* Dataset extract *

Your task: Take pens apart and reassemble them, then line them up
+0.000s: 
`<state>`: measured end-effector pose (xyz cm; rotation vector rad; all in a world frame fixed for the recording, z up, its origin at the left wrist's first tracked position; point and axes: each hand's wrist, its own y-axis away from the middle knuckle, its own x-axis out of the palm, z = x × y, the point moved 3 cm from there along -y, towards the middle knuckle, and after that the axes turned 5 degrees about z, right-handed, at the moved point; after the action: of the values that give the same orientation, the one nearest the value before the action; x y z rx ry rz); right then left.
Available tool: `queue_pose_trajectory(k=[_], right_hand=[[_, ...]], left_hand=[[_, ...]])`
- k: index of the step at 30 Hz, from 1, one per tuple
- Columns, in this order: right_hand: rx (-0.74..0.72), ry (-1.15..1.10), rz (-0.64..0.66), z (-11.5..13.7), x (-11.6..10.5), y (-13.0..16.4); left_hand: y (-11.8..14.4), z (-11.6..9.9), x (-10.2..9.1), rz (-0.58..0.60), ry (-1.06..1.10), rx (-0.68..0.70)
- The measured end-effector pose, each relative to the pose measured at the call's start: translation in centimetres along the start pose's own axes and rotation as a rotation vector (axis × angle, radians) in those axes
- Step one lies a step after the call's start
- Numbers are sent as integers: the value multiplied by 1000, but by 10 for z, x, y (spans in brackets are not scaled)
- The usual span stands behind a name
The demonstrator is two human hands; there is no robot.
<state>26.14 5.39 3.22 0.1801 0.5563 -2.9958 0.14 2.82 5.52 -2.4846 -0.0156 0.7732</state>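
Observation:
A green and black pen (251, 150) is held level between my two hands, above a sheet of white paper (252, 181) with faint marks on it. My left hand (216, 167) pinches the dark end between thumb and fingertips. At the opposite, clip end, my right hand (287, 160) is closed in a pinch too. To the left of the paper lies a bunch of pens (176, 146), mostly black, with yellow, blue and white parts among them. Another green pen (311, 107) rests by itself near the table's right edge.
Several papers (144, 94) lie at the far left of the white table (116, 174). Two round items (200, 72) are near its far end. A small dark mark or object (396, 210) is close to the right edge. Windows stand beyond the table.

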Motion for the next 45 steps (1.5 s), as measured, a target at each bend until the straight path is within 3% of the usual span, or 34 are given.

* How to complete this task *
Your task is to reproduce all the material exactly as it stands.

* Your solution *
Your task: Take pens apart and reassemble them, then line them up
+0.000s: 
`<state>`: measured end-effector pose (xyz cm; rotation vector rad; all in a world frame fixed for the recording, z up, its origin at the left wrist's first tracked position; point and axes: each hand's wrist, its own y-axis away from the middle knuckle, its own x-axis out of the palm, z = x × y, the point moved 3 cm from there along -y, towards the middle knuckle, and after that the axes turned 5 degrees about z, right-handed, at the moved point; after the action: of the values that give the same orientation, the one nearest the value before the action; x y z rx ry rz); right then left.
Available tool: `queue_pose_trajectory(k=[_], right_hand=[[_, ...]], left_hand=[[_, ...]])`
- k: index of the step at 30 Hz, from 1, one per tuple
- Columns, in this order: right_hand: rx (-0.74..0.72), ry (-1.15..1.10), rz (-0.64..0.66), z (-11.5..13.7), x (-11.6..10.5), y (-13.0..16.4); left_hand: y (-11.8..14.4), z (-11.6..9.9), x (-10.2..9.1), rz (-0.58..0.60), ry (-1.06..1.10), rx (-0.68..0.70)
- The measured end-effector pose, each relative to the pose measured at the call's start: translation in centimetres along the start pose's own axes and rotation as a rotation vector (axis × angle, radians) in those axes
- Step one lies a step after the call's start
- Numbers are sent as integers: the value multiplied by 1000, but by 10 for z, x, y (spans in brackets are not scaled)
- The usual span stands behind a name
The demonstrator is two human hands; there is no robot.
<state>26.14 5.39 3.22 0.1801 0.5563 -2.9958 0.14 2.82 5.52 -2.4846 -0.0156 0.7732</state>
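Observation:
A green and black pen (251, 150) is held level between my two hands, above a sheet of white paper (252, 181) with faint marks on it. My left hand (216, 167) pinches the dark end between thumb and fingertips. At the opposite, clip end, my right hand (287, 160) is closed in a pinch too. To the left of the paper lies a bunch of pens (176, 146), mostly black, with yellow, blue and white parts among them. Another green pen (311, 107) rests by itself near the table's right edge.
Several papers (144, 94) lie at the far left of the white table (116, 174). Two round items (200, 72) are near its far end. A small dark mark or object (396, 210) is close to the right edge. Windows stand beyond the table.
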
Motion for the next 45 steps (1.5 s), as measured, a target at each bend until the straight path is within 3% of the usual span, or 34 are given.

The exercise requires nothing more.